ACIP also updated a policy guideline from approximately 10 years ago. This was not discussed during the meeting itself.

  • Vaccination of persons with chronic liver disease – The definition of persons with chronic liver disease will now be added to the guidance, as was done previously for hepatitis B vaccine.
  • Vaccination of pregnant women – Pregnant women will now be specifically identified as being at increased risk of hepatitis A virus infection.
  • Environmental settings – Hepatitis A vaccine will now be recommended in certain high-risk settings providing services to adults, such as healthcare settings targeting services to persons using drugs and group homes/non-residential day care facilities for developmentally disabled persons.
  • Vaccination during outbreaks – Hepatitis A vaccine will be recommended for persons age 1 year or older during outbreaks in specific settings (as determined by public health officials).
  • Persons with clotting factor disorders – The previous recommendation that persons with clotting factor disorders should receive hepatitis A vaccine will be removed. Development of new clotting factor products has eliminated the risk of infection for these persons.

Other Items – L.J Tan (IAC)
  • Summit/AMGA Health Care Systems White Paper Has Been Published – The white paper A roadmap to better population management through improved adult immunization has now been published in Becker’s Hospital Review. The paper details best practices and provides a step-by-step roadmap on how health care systems can implement adult immunizations to improve population health management.
  • 2020 Child and Adult Core Set Review Workgroup Draft Report Now Open for Comments – The Quality and Performance Measures Workgroup reminds Summit partners that the Recommendations for Improving the Core Sets of Health Care Quality Measures for Medicaid and CHIP report is now available for public comment. Comments may be submitted by 8 pm ET on Monday, August 5 to Public Comments or via email which includes the subject line “2020 Core Set Review Public Comment.
  • Webinar on June 2019 ACIP Meeting – The National Foundation for Infectious Diseases (NFID) will provide a webinar, Updates from the June 2019 ACIP Meeting, on July 18, 2019 at 12:00 pm ET. Speakers for the webinar will be William Schaffner, MD, NFID Medical Director and liaison to the ACIP, and H. Keipp B. Talbot, MD, MPH, NFID Secretary and ACIP member.
  • AVAC Congressional Briefing – The Adult Vaccine Access Coalition (AVAC) will be holding a briefing for congressional staffers on July 24 at 12:00 pm ET in the Russell Senate Office Building. The briefing will provide a chance to educate on the importance of immunizations across the lifespan and also will cover the Protecting Seniors Through Immunizations Act, S. 1872.

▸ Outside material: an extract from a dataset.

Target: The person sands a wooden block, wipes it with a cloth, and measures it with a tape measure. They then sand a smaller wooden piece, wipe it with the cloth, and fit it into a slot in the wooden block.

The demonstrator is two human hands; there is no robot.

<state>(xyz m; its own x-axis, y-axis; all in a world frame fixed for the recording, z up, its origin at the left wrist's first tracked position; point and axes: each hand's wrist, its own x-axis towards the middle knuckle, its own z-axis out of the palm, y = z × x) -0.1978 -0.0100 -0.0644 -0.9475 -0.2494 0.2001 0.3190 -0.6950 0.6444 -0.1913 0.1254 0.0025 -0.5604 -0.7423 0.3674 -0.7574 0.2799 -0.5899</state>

  • Announcement from the American Nurses Association (ANA) – Holly Carpenter announced that the ANA recently voted to strengthen its statement on vaccination compliance, removing the religious exemption and requiring annual recertification for medical exemption.
  • Summit Call Schedule Reduced During the Summer – Summit calls will be held on a monthly basis until the beginning of the next flu season this fall.